Выбрать главу

За соседним столиком со скучающим желтым лицом сидела девушка-мексиканка. Она взглянула на меня и отвернулась.

— Скотч или бурбон, сэр? — обратился ко мне официант.

— Бурбон и содовую.

— Хорошо, сэр. У меня имеются сандвичи.

Тут я вспомнил, что голоден.

— Принесите с сыром.

— Хорошо, сэр.

Я смотрел на рояль, удивляясь точности своего попадания. Женщина, назвавшаяся Бетти, сказала, что будет за роялем. Его хрипы едва пробивались сквозь смех посетителей меланхолической мелодией. Пальцы пианистки бегали по клавишам с торопливой обреченностью: создавалось впечатление, что рояль играл сам, а женщина как будто старалась не отстать от него. Ее худые обнаженные плечи напряженно вздрагивали. Волосы стекали на плечи подобно смоле, подчеркивая их ослепительную белизну. Лицо пианистки было безучастным.

— Хэлло, мой милый, угости меня.

Мексиканка стояла возле моего столика. Я посмотрел на нее, и она села.

У нее была сутулая фигура с узкой талией. Ее платье с низким вырезом напоминало одежду дикарки. Она пыталась улыбаться, но ее каменное лицо, видимо, не было приучено к подобным упражнениям.

— Я возьму тебе пару бокалов.

Она понимала: это значит — будь веселой и только.

— Ты забавный парень. Мне нравятся весельчаки.

Голос у нее был гортанный и напряженный, что вполне соответствовало ее напряженному лицу.

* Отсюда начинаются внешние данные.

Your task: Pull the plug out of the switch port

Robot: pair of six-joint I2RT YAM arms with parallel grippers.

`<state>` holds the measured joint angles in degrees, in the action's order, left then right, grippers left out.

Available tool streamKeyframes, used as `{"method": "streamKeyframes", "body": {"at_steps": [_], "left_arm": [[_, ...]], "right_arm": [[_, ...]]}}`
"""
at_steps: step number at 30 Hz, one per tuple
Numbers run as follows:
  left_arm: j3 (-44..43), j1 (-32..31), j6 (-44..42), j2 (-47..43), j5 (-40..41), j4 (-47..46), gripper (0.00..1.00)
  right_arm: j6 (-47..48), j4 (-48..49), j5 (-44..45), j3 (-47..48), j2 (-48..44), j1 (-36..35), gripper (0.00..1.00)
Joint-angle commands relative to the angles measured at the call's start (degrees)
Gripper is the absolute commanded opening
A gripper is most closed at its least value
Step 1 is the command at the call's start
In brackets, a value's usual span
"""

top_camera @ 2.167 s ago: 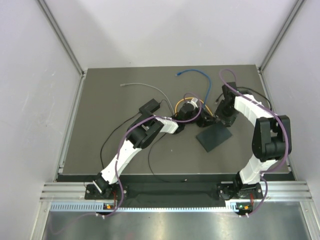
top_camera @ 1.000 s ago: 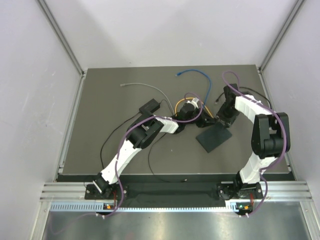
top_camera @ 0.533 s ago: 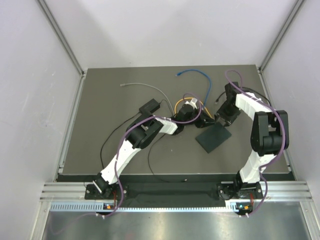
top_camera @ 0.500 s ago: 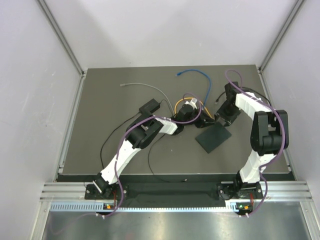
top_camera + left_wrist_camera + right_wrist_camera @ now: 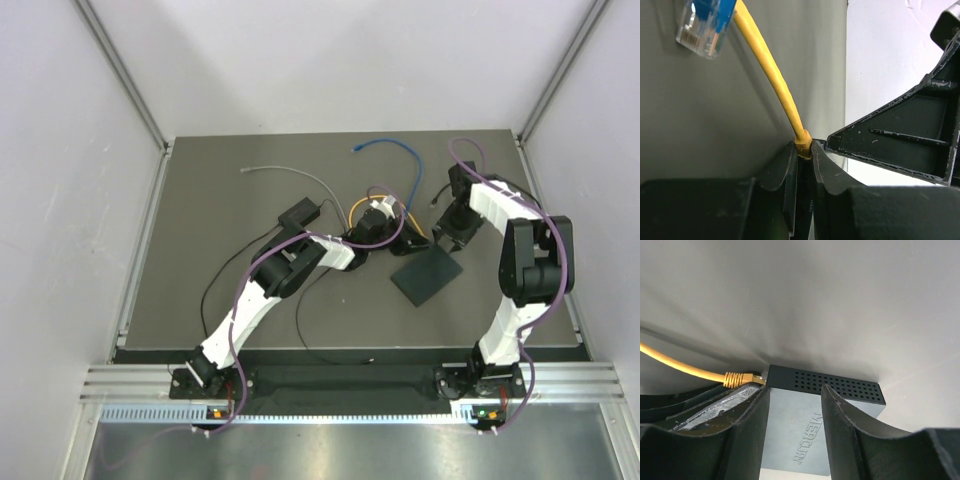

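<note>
The switch (image 5: 427,273), a flat matte black box, lies right of centre on the mat. In the right wrist view its top (image 5: 802,440) reads MERCURY and its far side (image 5: 835,384) is perforated. The yellow plug (image 5: 742,378) meets the switch at its left far corner, where the port itself is hidden. My left gripper (image 5: 398,240) is shut on the yellow plug's boot (image 5: 803,148), with the yellow cable (image 5: 770,75) running away from it. My right gripper (image 5: 450,238) is open, its fingers (image 5: 842,415) spread over the switch top (image 5: 795,390).
A clear plug on a blue cable (image 5: 705,22) lies just beyond the left gripper. A smaller black block (image 5: 299,214) with a thin cord sits to the left. A grey cable (image 5: 290,172) and the blue cable (image 5: 385,145) lie toward the back. The arms' fingers are close together.
My right arm's wrist has shifted slightly right and toward the back, and its elbow has swung up. The left arm and the switch have barely moved.
</note>
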<state>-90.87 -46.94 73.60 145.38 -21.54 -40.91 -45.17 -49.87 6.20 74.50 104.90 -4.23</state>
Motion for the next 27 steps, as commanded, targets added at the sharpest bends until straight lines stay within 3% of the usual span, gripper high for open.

— Я тебе не по душе, но я угощу тебя.

Она презрительно взглянула, выразив так свое удовольствие. У нее были большие и печальные глаза. Она стояла, поглаживая мою руку.

— Я люблю тебя, красавчик. Расскажи мне что-нибудь веселенькое и смешное.

Мы не нравились друг другу. Она наклонилась вперед, чтобы обнажить свои прелести. У нее были небольшие тугие груди с маленькими сосками.

— Я очень голодна, — надувшись, произнесла она, продолжая поглаживать мою руку.

Появившийся официант нарушил затянувшееся молчание. Он поставил на стол тарелку с сандвичами, стакан с водой, бокал виски на донышке и стакан с чем-то, что он, видимо, на свое усмотрение захватил для девушки.

— Шесть долларов, сэр.

— Прошу прощения?

— Два доллара за выпивку, два доллара за сандвичи, сэр.

Я приподнял верхний кусок хлеба и взглянул на ломтик сыра.

Он был очень тонкий, как лист сусального золота и почти такой же дорогой. Я положил на стол десять долларов и оставил сдачу на столе. Моя простодушная компаньонка выпила свой фруктовый сок, глядя на четыре доллара, и вновь принялась за массаж моей руки.

— У тебя очень страстная рука, только дело в том, что я жду Бетти.

— Бетти?

Она презрительно взглянула на пианистку.

— Но Бетти — артистка. Она не станет... — неприличный жест завершил ее фразу.

— Мне нужна только Бетти.

Губы девушки разомкнулись, и между ними показался красный кончик языка, словно она собиралась плюнуть. Я подозвал официанта и заказал вино для пианистки. Мексиканка исчезла, очевидно, недовольная моей импотентной рукой.

Официант поставил бокал на рояль, кивнув в мою сторону. Она быстро взглянула на меня. У нее было овальное лицо, такое маленькое, что казалось сжатым, глаза неопределенного цвета и невыразительные. Бетти даже не попыталась улыбнуться. Я поднял бокал, приглашая ее присоединиться. Она покачала головой и склонилась над клавишами.

Я наблюдал за ее пальцами. Они продолжали свой стремительный бег. Затем мелодия изменилась. Левой рукой она грохала по басам, правой наигрывала блюз. Неожиданно она запела. У нее был резкий, немного сипловатый голос, но получалось довольно трогательно:

Мозг у меня в желудке,

Сердце мое во рту,

Хочу пойти на север —

Ноги идут на юг.

Доктор, ах, доктор, доктор.

Душу мою разъедает хандра.

Доктор, облегчи мне боль,

Душу мою поедом ест хандра".

Бетти исполняла песню с декадентской сентиментальностью. Но мне она не понравилась. Тем не менее ее исполнение заслуживало лучшей аудитории, чем этот прокуренный зал. Когда она закончила, я захлопал в ладоши и заказал для нее еще одну выпивку.